Este avanço recuperou a queda de 3,9% em 2020 – quando a economia brasileira encolheu em meio à pandemia da covid-19 – posicionando o Brasil entre os países que conseguiram crescer em 2021 mais do que decresceram no ano anterior. Porém, de acordo com o IBGE, o indicador está “0,5% acima do quarto trimestre de 2019, período pré-pandemia, mas continua 2,8% abaixo do ponto mais alto da atividade econômica na série histórica, alcançado no primeiro trimestre de 2014”.

Imagem: reprodução de gráfico do IBGE

Ainda segundo dados do IBGE, o crescimento da economia foi alavancado pela alta nos serviços (4,7%) e na indústria (4,5%).
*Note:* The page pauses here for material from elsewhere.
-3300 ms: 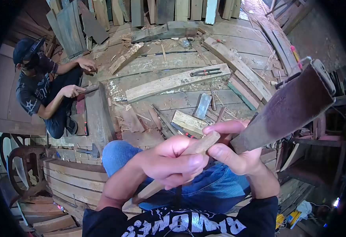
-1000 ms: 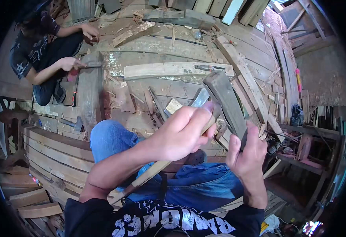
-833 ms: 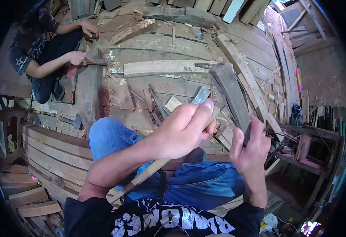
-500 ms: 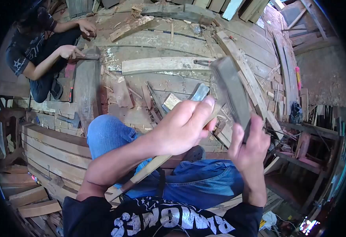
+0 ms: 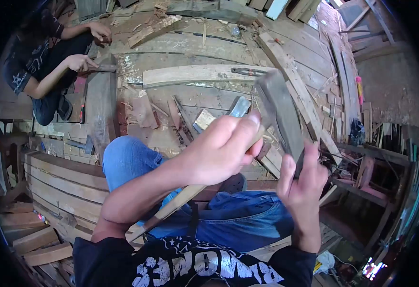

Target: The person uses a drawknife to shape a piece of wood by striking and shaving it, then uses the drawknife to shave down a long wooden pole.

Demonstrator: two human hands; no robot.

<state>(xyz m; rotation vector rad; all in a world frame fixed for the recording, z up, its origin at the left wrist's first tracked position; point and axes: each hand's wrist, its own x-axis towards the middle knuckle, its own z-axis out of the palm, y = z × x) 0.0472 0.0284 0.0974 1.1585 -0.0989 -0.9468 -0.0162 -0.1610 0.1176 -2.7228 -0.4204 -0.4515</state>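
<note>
My left hand (image 5: 221, 153) is closed around the wooden handle of an axe (image 5: 282, 112), just below its thick metal head. The rest of the handle runs down past my wrist and over my lap. At the lower end of the head is my right hand (image 5: 303, 184), its thumb and forefinger on either side of the metal. The contact of its fingertips is partly hidden. Beyond the axe head, pincers (image 5: 250, 71) lie on a long pale plank (image 5: 190, 75).
At the upper left a person (image 5: 35, 62) squats, one hand on a tool resting on a thick beam (image 5: 102, 105). Another long plank (image 5: 291, 76) slants across the right. A hatchet (image 5: 82, 144) and wood scraps lie on the floor. A slatted bench (image 5: 66, 172) stands at left.
The view has shifted slightly, so the floor and the person at left sit a little further left. The axe head looks less blurred, and more of the pincers shows. Both hands keep their places.
</note>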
Além disso, todos os componentes da demanda subiram, ao contrário do que ocorreu em 2020, quando o consumo das famílias e o do governo recuaram 5,4% e 4,5%, respectivamente.

Favorecidos pela construção e pela produção interna de bens de capital, os investimentos (Formação Bruta de Capital Fixo) avançaram 17,2%. A taxa de investimento subiu de 16,6% para 19,2% em um ano.

No quarto trimestre de 2021, o PIB cresceu 0,5% se comparado ao terceiro trimestre do mesmo ano, tirando o Brasil da chamada recessão técnica, quando há recuo do indicador durante dois trimestres consecutivos, o que ocorreu no segundo e terceiro trimestres de 2021.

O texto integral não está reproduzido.